**ASSIGNMENT**
Keep every line of the data below that has the string "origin" and present those lines.

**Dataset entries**
◆ ◆ ◆
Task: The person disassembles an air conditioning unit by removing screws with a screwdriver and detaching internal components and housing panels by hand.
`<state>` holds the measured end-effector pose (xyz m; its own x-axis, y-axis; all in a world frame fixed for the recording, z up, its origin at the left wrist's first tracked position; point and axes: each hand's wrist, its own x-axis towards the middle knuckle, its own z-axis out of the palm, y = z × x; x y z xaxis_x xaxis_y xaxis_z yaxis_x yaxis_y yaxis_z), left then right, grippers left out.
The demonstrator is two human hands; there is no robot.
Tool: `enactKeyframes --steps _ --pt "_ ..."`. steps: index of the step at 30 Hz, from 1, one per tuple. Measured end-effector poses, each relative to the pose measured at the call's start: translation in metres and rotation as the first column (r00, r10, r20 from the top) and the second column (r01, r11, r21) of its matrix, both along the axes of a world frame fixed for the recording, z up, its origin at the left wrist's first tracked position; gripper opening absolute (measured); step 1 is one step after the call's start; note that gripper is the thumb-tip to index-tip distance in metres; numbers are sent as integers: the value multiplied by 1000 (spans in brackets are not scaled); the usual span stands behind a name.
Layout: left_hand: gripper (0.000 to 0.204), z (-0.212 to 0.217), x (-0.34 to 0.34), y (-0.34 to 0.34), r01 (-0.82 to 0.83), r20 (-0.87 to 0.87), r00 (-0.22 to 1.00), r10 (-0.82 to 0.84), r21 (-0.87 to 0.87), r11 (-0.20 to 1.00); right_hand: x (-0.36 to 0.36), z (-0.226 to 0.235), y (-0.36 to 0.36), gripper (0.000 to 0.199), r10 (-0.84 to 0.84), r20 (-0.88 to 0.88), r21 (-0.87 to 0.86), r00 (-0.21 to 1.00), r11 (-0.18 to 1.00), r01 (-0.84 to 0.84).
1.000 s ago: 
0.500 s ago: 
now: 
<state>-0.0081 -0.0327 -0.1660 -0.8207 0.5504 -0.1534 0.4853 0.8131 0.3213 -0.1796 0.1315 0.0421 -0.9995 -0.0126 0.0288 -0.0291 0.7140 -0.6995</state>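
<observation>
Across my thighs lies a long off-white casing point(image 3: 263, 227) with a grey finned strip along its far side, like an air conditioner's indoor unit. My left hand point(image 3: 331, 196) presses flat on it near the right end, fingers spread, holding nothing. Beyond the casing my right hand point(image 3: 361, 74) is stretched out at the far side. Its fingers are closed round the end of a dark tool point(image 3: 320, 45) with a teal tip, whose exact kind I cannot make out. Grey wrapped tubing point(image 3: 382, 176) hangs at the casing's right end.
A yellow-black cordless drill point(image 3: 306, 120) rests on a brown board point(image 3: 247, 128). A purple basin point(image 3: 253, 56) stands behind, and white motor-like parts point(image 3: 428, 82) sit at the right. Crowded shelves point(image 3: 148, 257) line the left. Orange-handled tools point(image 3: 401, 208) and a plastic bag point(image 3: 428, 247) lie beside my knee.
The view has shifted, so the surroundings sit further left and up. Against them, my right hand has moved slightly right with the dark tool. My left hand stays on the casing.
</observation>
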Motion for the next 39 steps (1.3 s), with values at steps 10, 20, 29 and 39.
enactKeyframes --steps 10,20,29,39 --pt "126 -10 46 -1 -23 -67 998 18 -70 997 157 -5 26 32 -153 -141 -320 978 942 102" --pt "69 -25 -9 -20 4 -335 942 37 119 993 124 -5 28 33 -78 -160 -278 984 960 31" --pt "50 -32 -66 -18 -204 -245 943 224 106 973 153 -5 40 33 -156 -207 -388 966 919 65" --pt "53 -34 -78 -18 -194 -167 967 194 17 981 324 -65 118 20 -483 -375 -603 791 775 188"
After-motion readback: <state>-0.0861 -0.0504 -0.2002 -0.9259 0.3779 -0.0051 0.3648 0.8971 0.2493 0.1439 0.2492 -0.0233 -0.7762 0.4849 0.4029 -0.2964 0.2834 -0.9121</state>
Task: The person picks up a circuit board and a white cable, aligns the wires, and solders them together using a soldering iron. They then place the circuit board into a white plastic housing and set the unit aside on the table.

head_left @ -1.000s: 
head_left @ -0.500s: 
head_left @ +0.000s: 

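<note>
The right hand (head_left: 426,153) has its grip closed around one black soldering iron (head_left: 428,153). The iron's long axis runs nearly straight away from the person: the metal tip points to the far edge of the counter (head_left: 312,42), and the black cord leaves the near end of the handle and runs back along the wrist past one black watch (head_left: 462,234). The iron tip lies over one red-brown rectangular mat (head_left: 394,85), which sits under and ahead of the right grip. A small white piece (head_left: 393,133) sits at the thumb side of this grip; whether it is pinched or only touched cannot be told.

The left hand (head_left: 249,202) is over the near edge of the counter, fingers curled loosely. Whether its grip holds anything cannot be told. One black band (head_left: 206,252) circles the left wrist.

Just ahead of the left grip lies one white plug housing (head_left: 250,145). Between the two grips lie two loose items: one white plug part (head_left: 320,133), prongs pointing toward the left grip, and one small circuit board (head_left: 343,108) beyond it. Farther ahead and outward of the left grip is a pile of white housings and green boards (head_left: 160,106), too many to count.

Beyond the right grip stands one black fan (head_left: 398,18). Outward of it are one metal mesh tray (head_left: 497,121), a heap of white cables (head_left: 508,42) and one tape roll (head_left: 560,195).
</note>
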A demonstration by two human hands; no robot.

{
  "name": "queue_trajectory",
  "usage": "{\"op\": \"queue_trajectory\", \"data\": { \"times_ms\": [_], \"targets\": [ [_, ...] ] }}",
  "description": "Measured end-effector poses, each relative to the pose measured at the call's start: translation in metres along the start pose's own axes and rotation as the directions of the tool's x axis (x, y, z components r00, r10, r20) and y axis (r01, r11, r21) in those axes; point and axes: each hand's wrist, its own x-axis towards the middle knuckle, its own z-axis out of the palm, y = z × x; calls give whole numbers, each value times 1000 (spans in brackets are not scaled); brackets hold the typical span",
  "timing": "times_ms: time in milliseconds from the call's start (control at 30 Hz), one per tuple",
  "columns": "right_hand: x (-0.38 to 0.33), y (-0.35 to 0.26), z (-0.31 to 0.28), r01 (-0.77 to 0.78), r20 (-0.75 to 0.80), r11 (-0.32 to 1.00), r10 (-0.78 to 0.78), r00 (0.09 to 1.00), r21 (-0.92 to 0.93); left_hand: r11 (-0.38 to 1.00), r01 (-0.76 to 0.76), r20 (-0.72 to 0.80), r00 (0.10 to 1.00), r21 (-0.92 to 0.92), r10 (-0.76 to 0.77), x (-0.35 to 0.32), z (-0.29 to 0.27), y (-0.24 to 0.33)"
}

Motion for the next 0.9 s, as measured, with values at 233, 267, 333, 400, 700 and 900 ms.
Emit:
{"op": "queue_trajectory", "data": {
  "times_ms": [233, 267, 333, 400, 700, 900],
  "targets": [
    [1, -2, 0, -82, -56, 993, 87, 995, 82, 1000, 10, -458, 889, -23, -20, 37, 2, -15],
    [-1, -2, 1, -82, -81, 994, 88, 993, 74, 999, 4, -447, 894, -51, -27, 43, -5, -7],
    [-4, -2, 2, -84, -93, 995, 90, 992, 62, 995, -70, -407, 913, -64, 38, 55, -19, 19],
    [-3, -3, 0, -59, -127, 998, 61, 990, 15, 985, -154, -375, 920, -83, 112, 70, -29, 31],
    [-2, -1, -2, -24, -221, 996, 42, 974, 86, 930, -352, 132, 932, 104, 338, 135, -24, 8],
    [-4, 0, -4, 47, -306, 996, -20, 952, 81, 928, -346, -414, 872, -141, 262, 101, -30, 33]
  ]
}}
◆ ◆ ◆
**EXERCISE ANSWER**
`<state>` holds the measured end-effector pose (xyz m; its own x-axis, y-axis; all in a world frame fixed for the recording, z up, its origin at the left wrist's first tracked position; point and axes: each hand's wrist, its own x-axis towards the middle knuckle, its own z-axis out of the palm, y = z × x; x y z xaxis_x xaxis_y xaxis_z yaxis_x yaxis_y yaxis_z), left then right, grippers left out.
Tool: `enactKeyframes --steps _ --pt "_ ..."`. steps: index of the step at 30 Hz, from 1, one per tuple. Measured end-effector poses, each relative to the pose measured at the call's start: translation in metres and rotation as the first column (r00, r10, r20 from the top) and the second column (r01, r11, r21) of its matrix, both along the axes of a world frame fixed for the recording, z up, its origin at the left wrist's first tracked position; gripper opening absolute (measured); step 1 is one step after the call's start; note that gripper is the thumb-tip to index-tip distance in metres; numbers are sent as integers: the value multiplied by 1000 (spans in brackets are not scaled); the usual span stands behind a name.

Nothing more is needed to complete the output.